» **EXERCISE GOAL**
Copy out nothing but the line containing "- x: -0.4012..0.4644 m" and the lines that follow it to the end of the entries, exactly as they stand.

» **INFORMATION PROVIDED**
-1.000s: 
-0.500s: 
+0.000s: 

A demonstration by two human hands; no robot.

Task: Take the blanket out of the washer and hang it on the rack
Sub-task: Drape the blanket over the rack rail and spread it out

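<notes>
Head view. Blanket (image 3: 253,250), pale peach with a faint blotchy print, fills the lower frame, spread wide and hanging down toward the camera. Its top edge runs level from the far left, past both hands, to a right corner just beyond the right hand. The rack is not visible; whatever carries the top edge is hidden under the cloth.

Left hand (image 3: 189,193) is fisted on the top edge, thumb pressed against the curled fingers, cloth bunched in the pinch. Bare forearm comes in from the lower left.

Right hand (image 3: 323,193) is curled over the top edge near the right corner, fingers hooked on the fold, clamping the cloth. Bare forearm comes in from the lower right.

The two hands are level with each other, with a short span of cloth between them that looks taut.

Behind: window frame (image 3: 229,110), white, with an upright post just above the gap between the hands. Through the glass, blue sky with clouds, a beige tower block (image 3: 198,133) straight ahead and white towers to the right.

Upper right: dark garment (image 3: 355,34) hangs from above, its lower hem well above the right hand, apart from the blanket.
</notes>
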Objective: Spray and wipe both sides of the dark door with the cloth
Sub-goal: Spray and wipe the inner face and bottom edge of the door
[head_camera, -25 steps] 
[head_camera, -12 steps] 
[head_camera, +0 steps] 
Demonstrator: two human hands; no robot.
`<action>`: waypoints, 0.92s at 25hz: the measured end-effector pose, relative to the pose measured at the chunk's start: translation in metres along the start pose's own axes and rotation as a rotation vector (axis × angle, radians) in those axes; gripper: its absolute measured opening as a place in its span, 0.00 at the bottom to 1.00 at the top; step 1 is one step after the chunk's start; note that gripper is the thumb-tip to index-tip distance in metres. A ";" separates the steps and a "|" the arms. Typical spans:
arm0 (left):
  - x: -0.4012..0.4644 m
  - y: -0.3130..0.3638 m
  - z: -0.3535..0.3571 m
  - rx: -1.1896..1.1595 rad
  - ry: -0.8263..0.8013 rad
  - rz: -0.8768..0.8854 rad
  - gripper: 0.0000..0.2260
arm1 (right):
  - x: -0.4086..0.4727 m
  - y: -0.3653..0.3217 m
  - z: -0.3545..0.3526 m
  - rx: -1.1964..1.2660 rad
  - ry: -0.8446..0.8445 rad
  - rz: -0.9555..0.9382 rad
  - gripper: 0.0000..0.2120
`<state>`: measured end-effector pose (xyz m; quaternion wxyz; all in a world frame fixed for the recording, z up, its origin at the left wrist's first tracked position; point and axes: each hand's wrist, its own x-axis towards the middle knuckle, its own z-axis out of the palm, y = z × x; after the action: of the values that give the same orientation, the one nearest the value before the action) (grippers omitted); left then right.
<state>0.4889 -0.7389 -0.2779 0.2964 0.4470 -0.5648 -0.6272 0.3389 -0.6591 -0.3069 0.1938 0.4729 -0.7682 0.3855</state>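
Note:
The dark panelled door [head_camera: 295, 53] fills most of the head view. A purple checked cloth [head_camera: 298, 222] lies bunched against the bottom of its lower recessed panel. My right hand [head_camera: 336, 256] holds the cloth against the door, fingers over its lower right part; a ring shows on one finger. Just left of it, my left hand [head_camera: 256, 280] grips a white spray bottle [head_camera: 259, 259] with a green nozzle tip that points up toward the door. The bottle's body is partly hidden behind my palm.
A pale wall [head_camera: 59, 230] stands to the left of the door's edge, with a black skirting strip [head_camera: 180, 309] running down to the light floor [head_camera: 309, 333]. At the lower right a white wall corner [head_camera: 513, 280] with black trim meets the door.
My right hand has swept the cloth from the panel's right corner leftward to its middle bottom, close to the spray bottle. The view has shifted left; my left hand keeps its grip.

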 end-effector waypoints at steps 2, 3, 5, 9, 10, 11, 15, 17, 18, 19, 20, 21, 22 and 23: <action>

» **SOLUTION TO THIS EXERCISE**
  - x: -0.4012..0.4644 m
  - y: -0.3130..0.3638 m
  - z: -0.3535..0.3571 m
  - rx: -1.1896..1.1595 rad
  - ry: -0.8263..0.8013 rad
  - rz: -0.8768..0.8854 rad
  - gripper: 0.0000..0.2260
arm1 (right):
  - x: -0.4086..0.4727 m
  - y: -0.3653..0.3217 m
  - z: -0.3545..0.3526 m
  - rx: -1.1964..1.2660 rad
  - ry: -0.8446..0.8445 rad
  - rz: -0.9555..0.9382 rad
  - gripper: 0.0000..0.2120
`<state>`: measured end-effector pose (xyz m; quaternion wxyz; all in a world frame fixed for the recording, z up, its origin at the left wrist's first tracked position; point and axes: each hand's wrist, its own x-axis towards the middle knuckle, its own z-axis out of the palm, y = z × x; after the action: of the values that give the same orientation, the one nearest the value before the action) (grippers omitted); left then right.
<state>0.4889 -0.7389 -0.2779 0.2964 0.4470 -0.5648 -0.6272 0.3389 -0.6591 -0.3069 0.1938 0.4729 -0.7682 0.3855</state>
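Note:
The dark panelled door [head_camera: 295, 53] fills most of the head view. A purple checked cloth [head_camera: 298, 222] lies bunched against the bottom of its lower recessed panel. My right hand [head_camera: 336, 256] holds the cloth against the door, fingers over its lower right part; a ring shows on one finger. Just left of it, my left hand [head_camera: 256, 280] grips a white spray bottle [head_camera: 259, 259] with a green nozzle tip that points up toward the door. The bottle's body is partly hidden behind my palm.
A pale wall [head_camera: 59, 230] stands to the left of the door's edge, with a black skirting strip [head_camera: 180, 309] running down to the light floor [head_camera: 309, 333]. At the lower right a white wall corner [head_camera: 513, 280] with black trim meets the door.
My right hand has swept the cloth from the panel's right corner leftward to its middle bottom, close to the spray bottle. The view has shifted left; my left hand keeps its grip.
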
 end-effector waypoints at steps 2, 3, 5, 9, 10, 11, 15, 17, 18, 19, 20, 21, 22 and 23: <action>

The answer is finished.